For each line in the data below that holds "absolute", return a copy.

● ● ● ● ● ● ●

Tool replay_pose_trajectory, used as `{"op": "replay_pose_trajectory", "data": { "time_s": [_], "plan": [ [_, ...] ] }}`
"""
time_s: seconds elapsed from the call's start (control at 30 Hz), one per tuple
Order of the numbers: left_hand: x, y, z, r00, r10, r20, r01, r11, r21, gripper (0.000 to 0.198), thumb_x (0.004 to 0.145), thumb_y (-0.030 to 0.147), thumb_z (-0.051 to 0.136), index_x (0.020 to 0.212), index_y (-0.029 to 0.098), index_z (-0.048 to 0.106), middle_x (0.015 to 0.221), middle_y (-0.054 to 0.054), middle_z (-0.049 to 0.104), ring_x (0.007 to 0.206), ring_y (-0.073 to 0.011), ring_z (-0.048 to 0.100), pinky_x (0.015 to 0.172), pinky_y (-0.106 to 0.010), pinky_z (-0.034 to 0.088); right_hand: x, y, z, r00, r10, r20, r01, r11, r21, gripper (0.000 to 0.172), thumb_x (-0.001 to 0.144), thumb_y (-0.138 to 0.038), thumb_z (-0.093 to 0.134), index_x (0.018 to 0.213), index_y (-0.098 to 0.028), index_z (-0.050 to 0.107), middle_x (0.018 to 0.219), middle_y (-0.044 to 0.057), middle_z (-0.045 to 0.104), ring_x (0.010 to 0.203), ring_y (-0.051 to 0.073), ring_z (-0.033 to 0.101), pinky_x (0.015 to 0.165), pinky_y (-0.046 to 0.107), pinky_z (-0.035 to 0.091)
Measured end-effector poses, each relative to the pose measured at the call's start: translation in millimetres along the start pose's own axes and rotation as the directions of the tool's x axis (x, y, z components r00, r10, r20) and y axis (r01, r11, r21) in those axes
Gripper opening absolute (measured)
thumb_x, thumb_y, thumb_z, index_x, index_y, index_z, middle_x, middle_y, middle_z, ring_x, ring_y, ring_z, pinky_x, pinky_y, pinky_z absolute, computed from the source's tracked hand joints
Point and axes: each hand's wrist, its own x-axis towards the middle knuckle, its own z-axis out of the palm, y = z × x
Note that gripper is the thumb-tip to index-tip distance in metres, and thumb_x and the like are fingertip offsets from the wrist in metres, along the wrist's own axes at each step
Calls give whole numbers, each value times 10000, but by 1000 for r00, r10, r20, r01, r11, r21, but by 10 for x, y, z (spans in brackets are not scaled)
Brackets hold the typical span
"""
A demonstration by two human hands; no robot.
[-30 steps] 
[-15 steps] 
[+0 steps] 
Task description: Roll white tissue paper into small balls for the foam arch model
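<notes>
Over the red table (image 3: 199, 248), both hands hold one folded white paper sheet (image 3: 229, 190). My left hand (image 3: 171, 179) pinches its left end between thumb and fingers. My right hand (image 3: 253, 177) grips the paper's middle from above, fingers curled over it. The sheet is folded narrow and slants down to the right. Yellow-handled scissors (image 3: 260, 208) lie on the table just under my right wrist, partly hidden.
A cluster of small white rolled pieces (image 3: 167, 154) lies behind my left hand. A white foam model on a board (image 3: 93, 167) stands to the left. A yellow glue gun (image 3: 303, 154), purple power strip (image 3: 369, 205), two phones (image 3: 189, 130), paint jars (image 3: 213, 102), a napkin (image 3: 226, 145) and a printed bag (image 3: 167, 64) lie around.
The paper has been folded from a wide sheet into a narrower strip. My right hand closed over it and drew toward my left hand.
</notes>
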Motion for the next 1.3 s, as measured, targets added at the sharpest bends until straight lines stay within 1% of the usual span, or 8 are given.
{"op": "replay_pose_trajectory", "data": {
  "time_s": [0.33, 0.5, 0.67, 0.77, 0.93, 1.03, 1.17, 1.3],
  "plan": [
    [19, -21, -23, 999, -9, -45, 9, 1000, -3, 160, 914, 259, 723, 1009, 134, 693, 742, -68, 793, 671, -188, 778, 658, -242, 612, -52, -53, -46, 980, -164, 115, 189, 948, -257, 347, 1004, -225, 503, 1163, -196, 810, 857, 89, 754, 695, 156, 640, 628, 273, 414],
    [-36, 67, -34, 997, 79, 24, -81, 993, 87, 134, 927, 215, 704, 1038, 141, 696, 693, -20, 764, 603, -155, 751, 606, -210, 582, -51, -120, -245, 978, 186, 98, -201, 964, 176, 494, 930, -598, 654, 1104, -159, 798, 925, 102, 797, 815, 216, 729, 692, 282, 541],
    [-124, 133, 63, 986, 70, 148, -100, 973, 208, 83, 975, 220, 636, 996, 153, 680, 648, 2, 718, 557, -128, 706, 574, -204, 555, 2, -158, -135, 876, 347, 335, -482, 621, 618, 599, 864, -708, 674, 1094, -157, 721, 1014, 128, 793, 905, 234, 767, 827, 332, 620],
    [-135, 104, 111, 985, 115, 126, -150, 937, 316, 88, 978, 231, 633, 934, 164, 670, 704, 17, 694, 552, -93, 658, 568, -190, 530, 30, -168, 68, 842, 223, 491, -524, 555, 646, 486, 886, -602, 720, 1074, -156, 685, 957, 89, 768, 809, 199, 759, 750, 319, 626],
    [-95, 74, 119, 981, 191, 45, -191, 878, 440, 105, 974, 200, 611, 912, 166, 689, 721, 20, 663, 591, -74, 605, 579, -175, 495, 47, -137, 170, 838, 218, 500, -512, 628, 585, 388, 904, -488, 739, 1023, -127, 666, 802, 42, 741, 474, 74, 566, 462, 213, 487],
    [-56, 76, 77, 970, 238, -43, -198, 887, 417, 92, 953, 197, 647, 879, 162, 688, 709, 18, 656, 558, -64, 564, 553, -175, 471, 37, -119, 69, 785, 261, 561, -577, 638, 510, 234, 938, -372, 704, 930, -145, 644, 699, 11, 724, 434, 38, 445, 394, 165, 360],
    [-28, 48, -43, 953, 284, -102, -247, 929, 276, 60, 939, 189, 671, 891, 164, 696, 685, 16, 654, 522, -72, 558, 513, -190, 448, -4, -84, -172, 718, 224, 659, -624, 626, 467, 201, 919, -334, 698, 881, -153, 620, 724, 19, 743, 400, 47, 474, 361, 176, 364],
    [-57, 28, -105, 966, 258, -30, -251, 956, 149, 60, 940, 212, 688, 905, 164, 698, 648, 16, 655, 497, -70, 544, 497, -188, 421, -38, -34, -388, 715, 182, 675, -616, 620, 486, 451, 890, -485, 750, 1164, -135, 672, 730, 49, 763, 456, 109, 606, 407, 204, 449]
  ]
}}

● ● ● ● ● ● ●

Solution for this problem
Gripper opening absolute (measured)
thumb_x, thumb_y, thumb_z, index_x, index_y, index_z, middle_x, middle_y, middle_z, ring_x, ring_y, ring_z, pinky_x, pinky_y, pinky_z absolute, computed from the source's tracked hand joints

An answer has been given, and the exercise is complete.